Wembley.
This was the glorious chance for Spurs to get all those monkeys off their back, in beating Chelsea at their new home, they should have done so but in reality failed miserably.
Yes you can have all the ball, all the corners, win the passing but what does it matter if you do sod all with it.
As someone pointed out on Twitter during yesterday’s game, Leicester won the title without the ball. They just sucked up pressure and hit the opposition n the break. After the first few minutes of Chelsea domination, that’s what the visitors did for nearly the rest of the game, especially after they went one up.
Along with it being Leicester-ish, with a goal from a set piece and then a flat back ten it was Pulisesque.
Spurs had all the ball, but who actually did anything with it?
There was the odd thing, Dele’s turn and run that played Kane in for his shot off the post. While Eriksen ran the show the previous game here there was no telling pass. Dembele ran through the Chelsea midfield but one run into the box wasn’t enough.
Dier and Wanyama are not there for their creativity and with Chelsea offering very little going forward was both necessary. Though of course Pochettino didn’t know that was how things would panned out.
For all the abuse Dier is getting over his performance it wasn’t until he departed that Chelsea got out of their half, after that opening spell. As for the tackle on Luiz and Moses, did he actually touch ’em. Luiz certainly trying to get a red card.
The other ones getting the blame were the fullbacks. And rightly so, for their performance yes but not for who they aren’t. Would Walker have made any difference? No, neither the original or the Peters version.
It’s funny, Trippier is getting slated for a performance that the same people were giving Walker-Peters the man of the match for a week previously. Neither of them got to the byline enough, most of the time playing the easy, safe, inside, backwards pass, with acres of space to attack.
Kyle Walker-Peters didn’t do it last week, Trippier didn’t this and Walker didn’t do it the way so many are dewy eyed reminiscing about. Davies didn’t do it either on the other side, even though he’s been more at it recently. Maybe Rose was missed on that side.
But why did neither of them get to the byline? It was obvious so why did everything come through the middle?
Hugo getting some blame as well. Well, he could nothing for the first goal. Though if he’d stood still for the second and not tried to save it the ball probably would have hit his foot. So we get the Hugo haters pointing out howlers. Well, maybe the great saves and the number of times he has saved the club blind you and you expect it all the time. Yes he makes errors, all keepers do, just those errors get highlighted because of the difference between great saves and howlers. To say he’s worse than the clown in Liverpool’s goal is beyond belief.
Hell it shouldn’t have even got that far, really slack play by Wanyama, who didn’t look that fit, to cough up easy possession – no the media, Luiz did not win the ball, he was gifted it.
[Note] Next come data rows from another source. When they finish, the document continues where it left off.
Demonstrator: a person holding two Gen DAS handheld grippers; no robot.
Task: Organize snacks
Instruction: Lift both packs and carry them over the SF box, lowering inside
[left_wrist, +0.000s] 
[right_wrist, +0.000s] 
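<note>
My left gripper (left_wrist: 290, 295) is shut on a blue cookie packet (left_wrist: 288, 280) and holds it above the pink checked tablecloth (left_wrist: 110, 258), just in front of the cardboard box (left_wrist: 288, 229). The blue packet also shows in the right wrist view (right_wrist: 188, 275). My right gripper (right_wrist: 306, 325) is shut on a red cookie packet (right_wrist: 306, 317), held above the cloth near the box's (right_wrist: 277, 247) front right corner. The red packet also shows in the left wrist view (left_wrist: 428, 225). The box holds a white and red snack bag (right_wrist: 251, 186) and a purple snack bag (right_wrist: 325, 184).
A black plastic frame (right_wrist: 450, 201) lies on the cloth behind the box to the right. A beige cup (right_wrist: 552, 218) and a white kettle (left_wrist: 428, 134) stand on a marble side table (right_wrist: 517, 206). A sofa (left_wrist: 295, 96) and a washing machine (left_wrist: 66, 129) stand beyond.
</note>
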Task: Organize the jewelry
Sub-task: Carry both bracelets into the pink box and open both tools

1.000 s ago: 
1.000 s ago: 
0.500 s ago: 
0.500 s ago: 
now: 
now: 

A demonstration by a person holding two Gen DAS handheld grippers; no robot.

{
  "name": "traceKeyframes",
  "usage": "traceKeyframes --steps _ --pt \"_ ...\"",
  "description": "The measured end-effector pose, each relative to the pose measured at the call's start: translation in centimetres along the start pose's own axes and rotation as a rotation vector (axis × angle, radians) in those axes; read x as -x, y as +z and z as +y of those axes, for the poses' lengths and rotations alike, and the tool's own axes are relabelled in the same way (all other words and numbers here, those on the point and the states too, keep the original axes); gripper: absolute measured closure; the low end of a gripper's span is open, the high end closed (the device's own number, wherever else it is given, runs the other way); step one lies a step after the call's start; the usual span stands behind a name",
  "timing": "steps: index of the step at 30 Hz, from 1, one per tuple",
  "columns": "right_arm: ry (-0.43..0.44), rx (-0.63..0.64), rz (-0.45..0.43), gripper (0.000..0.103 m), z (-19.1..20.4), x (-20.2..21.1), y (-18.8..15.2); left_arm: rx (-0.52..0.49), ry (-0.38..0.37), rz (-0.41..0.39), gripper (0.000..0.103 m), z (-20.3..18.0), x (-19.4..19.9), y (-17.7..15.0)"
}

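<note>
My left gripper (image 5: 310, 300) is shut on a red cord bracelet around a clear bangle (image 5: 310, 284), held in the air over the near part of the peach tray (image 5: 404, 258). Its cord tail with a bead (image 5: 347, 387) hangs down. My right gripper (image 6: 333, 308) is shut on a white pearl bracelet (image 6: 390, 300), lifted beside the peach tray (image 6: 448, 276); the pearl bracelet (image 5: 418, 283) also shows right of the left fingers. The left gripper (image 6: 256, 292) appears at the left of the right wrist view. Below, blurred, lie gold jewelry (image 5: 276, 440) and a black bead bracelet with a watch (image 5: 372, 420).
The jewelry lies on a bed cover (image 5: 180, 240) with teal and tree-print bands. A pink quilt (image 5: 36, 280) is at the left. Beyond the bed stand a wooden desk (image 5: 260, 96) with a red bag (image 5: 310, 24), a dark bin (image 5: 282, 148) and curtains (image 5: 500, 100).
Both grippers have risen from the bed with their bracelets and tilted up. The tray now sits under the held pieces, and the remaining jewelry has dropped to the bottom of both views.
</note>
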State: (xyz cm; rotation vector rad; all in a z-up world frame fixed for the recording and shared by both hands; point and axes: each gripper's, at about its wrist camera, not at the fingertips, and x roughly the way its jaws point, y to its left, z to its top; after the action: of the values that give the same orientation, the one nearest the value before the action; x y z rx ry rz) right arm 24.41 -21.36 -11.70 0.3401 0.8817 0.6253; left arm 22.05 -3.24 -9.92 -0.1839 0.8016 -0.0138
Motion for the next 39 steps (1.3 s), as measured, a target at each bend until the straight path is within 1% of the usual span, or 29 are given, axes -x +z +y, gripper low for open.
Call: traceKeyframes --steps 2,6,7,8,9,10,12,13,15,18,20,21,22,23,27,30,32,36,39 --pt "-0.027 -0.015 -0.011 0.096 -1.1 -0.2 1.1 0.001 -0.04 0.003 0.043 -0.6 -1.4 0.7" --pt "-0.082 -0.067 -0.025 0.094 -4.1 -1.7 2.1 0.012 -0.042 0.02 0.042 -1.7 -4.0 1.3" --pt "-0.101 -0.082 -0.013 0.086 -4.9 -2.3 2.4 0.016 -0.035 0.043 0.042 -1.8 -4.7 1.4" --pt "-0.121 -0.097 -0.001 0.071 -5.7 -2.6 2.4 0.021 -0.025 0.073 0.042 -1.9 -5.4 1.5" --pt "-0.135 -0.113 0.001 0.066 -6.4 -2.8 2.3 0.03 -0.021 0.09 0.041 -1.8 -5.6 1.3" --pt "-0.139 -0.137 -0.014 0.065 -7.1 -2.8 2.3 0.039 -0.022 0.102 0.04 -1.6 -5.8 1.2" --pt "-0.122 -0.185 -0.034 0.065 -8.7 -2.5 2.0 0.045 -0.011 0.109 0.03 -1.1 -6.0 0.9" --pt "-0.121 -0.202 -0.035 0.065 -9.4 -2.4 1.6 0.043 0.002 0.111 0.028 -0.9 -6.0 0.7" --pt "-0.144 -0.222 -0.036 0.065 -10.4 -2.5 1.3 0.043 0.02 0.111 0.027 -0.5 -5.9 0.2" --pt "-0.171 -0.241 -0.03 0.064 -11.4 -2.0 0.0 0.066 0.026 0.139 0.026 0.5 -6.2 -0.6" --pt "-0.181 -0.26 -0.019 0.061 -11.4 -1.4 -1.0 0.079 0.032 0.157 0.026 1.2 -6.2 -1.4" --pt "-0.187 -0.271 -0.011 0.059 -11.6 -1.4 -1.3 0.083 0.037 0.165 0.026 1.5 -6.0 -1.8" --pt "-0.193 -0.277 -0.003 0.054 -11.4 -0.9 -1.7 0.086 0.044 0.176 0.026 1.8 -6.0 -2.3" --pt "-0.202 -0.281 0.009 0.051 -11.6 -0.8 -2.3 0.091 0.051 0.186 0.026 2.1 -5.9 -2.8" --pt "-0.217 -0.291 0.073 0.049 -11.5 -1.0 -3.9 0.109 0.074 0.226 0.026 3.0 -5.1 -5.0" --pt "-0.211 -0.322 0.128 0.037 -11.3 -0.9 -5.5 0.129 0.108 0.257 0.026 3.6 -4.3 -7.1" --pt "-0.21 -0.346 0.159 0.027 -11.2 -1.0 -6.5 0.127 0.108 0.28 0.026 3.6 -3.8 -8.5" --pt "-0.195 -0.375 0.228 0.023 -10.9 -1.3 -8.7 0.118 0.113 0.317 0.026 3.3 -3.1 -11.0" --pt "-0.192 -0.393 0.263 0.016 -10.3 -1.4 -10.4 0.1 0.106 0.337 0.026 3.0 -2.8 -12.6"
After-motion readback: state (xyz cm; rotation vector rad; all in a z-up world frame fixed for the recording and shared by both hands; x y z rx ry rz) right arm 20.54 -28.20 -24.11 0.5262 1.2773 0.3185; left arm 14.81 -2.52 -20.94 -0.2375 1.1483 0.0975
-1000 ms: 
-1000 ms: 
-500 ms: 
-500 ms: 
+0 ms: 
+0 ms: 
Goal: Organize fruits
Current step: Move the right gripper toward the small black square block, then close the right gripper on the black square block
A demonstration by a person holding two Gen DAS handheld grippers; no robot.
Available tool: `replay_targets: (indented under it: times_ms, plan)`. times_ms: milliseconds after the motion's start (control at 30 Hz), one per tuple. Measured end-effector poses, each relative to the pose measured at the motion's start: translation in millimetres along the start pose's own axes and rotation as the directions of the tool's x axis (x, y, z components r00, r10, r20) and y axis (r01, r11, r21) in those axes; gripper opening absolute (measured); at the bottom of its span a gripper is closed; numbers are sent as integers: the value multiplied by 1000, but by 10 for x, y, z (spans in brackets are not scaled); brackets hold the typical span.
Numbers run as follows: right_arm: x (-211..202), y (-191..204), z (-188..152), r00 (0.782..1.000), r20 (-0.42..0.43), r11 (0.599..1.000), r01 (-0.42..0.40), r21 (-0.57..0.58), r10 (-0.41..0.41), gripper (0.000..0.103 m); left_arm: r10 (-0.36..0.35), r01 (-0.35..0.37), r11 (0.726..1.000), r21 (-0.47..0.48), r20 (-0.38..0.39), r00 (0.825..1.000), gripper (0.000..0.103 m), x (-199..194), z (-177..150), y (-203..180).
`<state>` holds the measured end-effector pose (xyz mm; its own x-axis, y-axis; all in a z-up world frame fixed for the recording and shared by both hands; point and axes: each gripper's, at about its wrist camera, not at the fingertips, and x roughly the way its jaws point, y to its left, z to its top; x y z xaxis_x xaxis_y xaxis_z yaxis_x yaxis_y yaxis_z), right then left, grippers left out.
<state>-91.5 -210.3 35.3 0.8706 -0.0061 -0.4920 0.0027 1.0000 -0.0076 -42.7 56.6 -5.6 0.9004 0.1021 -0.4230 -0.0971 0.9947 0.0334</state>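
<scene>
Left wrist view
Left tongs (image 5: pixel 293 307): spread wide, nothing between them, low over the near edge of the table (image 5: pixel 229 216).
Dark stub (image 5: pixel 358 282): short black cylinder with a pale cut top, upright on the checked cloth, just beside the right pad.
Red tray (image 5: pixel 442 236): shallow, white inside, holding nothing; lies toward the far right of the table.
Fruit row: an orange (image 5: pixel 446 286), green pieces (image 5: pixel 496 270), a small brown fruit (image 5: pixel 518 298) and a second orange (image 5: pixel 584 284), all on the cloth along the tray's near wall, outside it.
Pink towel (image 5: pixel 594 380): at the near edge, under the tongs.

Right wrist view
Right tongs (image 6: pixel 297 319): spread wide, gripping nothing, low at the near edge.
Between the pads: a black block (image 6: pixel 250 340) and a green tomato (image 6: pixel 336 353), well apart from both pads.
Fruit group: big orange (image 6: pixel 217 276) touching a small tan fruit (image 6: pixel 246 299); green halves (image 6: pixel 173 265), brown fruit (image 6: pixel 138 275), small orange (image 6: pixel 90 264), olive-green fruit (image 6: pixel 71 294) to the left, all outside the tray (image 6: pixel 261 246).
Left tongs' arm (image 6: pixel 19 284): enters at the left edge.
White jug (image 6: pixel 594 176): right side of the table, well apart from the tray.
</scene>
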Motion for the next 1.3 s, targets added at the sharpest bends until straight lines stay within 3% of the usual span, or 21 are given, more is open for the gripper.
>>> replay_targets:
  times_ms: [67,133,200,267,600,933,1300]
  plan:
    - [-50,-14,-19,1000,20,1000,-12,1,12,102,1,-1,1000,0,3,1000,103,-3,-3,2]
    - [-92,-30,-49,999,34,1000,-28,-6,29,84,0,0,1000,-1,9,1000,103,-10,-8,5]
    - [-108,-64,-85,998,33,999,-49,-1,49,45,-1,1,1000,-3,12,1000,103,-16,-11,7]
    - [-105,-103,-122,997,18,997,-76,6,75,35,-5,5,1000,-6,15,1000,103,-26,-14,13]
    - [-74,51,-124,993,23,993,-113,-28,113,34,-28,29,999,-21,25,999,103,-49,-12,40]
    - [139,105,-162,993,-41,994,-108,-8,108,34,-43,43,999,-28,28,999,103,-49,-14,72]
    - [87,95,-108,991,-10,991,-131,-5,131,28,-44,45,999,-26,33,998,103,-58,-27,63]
So the schneid is still on, Spurs and Wembley, Kane and August. If neither get off it next week against Burnley then it’s gonna get really tiresome. Poch says it shouldn’t matter and it shouldn’t, I mean it’s not like they didn’t dominate the game and have chances.
They always go on about the different dimensions, wider and longer, at Wembley, but one thing, well a couple of things, that aren’t mentioned about the difference between the national stadium and White Heart Lane are the length of the grass and the crown of the pitch.
The grass at Wembley looks longer, lusher the ball seemed to get caught up in their feet more. Also at The Lane the pitch slopes off at the sides, has a crown, Wembley looks completely flat, might just make passes out wide move quicker at the old place, where here they slow up.
Hey, excuses. Play better, play smarter and no one would be talking about the ground, just about the bad start to the new season by the reigning champions.